Here is my "baby" taking a little snooze with Grandpa


----------



## chandab (Apr 5, 2013)

I live in the sticks, so don't have access to places like Petco or PetsMart. The best I've found locally that my cats will eat is Purina ONE chicken and rice, and its not grain free. I did order a bag of Newman's Own cat food from Walmart, its grain-free if I remember correctly. The cats rather like it, but I don't know if I can afford to feed it to our three house piggies on a regular basis.


----------



## Boss Mare (Apr 5, 2013)

My dogs (and cats) are on grain free diets. My cats are on Before Grain (Tuna) by Merrick -- available at Petco. When I was a grooming manager there all Merrick products were 50% off for associates for a trial time. Tried it, was pleased with it and stuck with it.
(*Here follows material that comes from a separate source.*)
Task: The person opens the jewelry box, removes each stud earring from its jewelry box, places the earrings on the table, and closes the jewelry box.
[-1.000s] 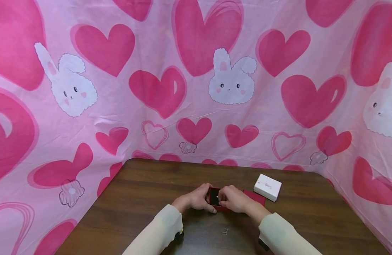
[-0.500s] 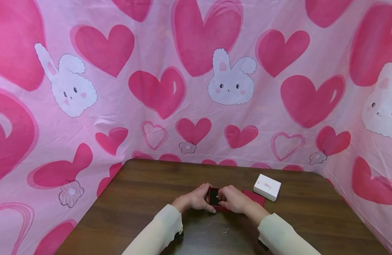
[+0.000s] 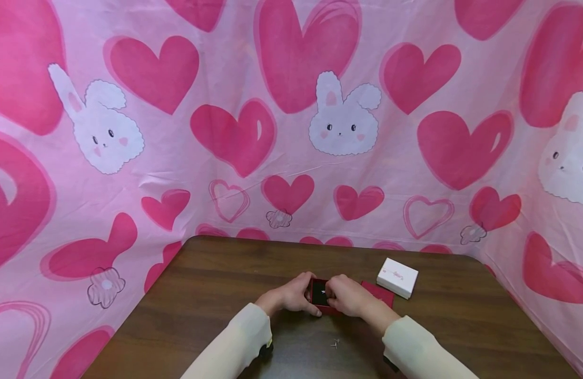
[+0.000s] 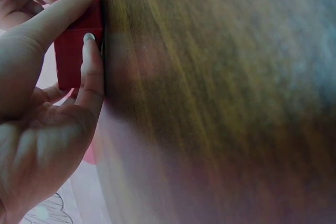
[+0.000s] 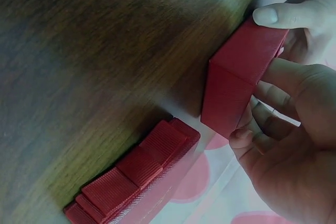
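Pink cloth printed with hearts, white rabbit heads and little flowers hangs behind and to both sides of a dark wood-grain counter (image 3: pixel 225 273). Near the middle of the counter, between the two hands, stands a small red box (image 5: pixel 236 51), its top open to show a black insert (image 3: pixel 318 296) on which a tiny silvery piece (image 3: pixel 323 291) sits.

The left hand (image 3: pixel 295 295) grips the box from its left side, with the thumb laid along the near wall and another fingertip against the box in the left wrist view. The right hand (image 3: pixel 347 296) is at the opposite side, its fingers bent over the rim and partly inside the opening; the tips are hidden, so whether they pinch anything cannot be told.

Just to the right of the box lies a flat red lid (image 5: pixel 142 166) with a ribbed ribbon bow across it, partly covered by the right hand in the head view. Beside that, farther back, sits a white box (image 3: pixel 398 277) with red lettering on its top. A few small, pale, thin pieces (image 3: pixel 335 343) lie on the counter nearer the person, between the two forearms, which wear cream sleeves (image 3: pixel 239 342).
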Tool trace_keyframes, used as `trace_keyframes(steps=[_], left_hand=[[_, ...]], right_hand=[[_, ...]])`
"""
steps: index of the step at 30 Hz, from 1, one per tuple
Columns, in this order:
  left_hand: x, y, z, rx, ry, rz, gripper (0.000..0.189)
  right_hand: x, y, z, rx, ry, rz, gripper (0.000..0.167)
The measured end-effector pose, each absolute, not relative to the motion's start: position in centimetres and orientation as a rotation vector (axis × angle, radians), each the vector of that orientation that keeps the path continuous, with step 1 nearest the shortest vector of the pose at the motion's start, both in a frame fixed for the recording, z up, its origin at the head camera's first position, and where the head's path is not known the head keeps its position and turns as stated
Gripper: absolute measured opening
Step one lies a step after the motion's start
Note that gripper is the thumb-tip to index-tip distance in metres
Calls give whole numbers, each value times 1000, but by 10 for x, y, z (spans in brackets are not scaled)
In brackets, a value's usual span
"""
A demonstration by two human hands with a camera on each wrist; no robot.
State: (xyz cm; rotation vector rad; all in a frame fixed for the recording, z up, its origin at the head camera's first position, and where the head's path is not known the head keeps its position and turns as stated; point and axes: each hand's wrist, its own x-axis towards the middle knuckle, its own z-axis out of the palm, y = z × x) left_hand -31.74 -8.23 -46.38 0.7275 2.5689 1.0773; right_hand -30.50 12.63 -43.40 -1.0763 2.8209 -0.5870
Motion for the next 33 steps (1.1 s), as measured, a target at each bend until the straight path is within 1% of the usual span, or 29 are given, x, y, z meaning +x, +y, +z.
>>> trace_keyframes(steps=[13,33], left_hand=[[-317,-83,-462,737,2571,1070,68],[-316,-84,-464,732,2555,1093,67]], right_hand=[[-306,128,-432,-1043,2786,-612,6],[-308,132,-433,-1113,2743,-655,5]])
Natural Balance makes a good line of products (Petco) and Earthborn / not sure it's it's available at Petco, but we sell it at my new place of employment Pet Valu


----------



## ohmt (Apr 5, 2013)

Yes, the few brands I did find that were grain free were about 3x the price and for smaller bags, but I suppose that's why the fillers are used-to keep prices down. I only have 1 itty bitty kitty so it's ok for now, but I can't imagine what I'd spend with a couple more!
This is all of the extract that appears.